To complement other projects and restrictions aimed at cleaning Medellin’s air – such as limits on automotive traffic – a group of innovators presented the “Biko” app for mobile devices, which encourages the use of bicycles by converting the number of kilometers (miles) pedaled into points that can be donated to worthy causes or spent at restaurants and places of entertainment.
“This technological platform motivates riding bicycles in urban areas for the three benefits they offer: transportation, protecting the environment and healthy living,” Emilio Pombo, co-founder of the Colombian company Biko, told EFE.
Over the past few weeks, the Air Quality Monitoring Network of Aburra Valley, in charge of studying and measuring air quality in the Medellin metropolitan area, said that now is a “critical” time with as much as twice the normal concentration of PM2.5 particles (the finest and most harmful to human health).

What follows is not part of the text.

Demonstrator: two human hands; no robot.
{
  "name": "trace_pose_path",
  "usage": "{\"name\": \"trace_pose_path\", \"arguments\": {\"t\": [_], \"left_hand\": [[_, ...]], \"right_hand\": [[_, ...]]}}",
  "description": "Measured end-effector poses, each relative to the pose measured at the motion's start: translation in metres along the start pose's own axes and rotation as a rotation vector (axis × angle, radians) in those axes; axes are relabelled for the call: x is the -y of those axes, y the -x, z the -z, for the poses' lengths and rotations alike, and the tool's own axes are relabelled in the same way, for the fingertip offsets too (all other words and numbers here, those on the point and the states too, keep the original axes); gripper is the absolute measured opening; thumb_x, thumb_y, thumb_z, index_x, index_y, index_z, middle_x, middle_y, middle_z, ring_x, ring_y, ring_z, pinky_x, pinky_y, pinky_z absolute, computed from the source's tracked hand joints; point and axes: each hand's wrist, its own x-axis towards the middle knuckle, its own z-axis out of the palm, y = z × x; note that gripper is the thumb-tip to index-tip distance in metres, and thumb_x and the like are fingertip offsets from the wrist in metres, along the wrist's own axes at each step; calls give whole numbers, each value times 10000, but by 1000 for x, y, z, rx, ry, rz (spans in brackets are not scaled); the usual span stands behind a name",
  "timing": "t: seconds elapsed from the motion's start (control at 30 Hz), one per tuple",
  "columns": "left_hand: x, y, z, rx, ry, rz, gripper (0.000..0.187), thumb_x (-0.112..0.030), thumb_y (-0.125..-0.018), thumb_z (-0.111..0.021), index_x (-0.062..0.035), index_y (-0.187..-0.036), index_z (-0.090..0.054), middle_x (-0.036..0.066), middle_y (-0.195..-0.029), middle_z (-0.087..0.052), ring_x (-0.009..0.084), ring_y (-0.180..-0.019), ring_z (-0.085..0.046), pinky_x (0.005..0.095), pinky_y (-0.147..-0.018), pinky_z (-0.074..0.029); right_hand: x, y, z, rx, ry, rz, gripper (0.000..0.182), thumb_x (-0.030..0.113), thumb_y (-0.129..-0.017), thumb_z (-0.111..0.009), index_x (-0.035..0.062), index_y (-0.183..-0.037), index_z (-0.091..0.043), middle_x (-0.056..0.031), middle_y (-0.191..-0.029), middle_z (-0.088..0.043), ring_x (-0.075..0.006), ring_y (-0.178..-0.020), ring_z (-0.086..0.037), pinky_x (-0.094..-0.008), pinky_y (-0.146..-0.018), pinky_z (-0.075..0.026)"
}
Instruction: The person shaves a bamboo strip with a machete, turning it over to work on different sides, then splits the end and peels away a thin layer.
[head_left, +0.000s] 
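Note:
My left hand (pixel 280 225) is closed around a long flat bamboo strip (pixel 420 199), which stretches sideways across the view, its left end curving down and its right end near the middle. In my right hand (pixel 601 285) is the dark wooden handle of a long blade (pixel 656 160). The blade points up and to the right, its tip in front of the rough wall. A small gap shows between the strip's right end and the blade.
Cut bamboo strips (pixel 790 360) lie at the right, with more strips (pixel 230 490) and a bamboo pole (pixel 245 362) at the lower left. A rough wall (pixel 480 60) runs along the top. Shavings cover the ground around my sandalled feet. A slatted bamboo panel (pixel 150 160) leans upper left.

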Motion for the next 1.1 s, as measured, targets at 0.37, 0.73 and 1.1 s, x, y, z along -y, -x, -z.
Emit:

Though restrictions on autos have diminished the pollution a little, the environmental emergency continues, which makes the Biko app an invaluable resource. It now has more than 40,000 registered users and was launched a year ago in Bogota, to help the capital alleviate similar problems.
Pombo said that in addition to its impact on Bogota and being added to the program for cleaning the air in Medellin, Biko will be launched next May in Mexico City, where there are “huge problems” of air pollution, as well as the public health crisis of widespread obesity.
This application, besides exchanging kilometers (miles) for redeemable points, encourages calorie-burning exercise and reports the average savings of CO2 emissions achieved by riding a bike rather than driving a car.
For her part, the deputy director of Metropolitan Area Mobility for Aburra Valley, Viviana Tobon, said the current situation makes it essential to look again at “the city we want to build,” after decreeing a red alert for the high contamination levels.
“What has occurred in recent weeks has put us on the alert and shows that an ultra-motorized city based on individual transportation is asphyxiating us,” Tobon told EFE.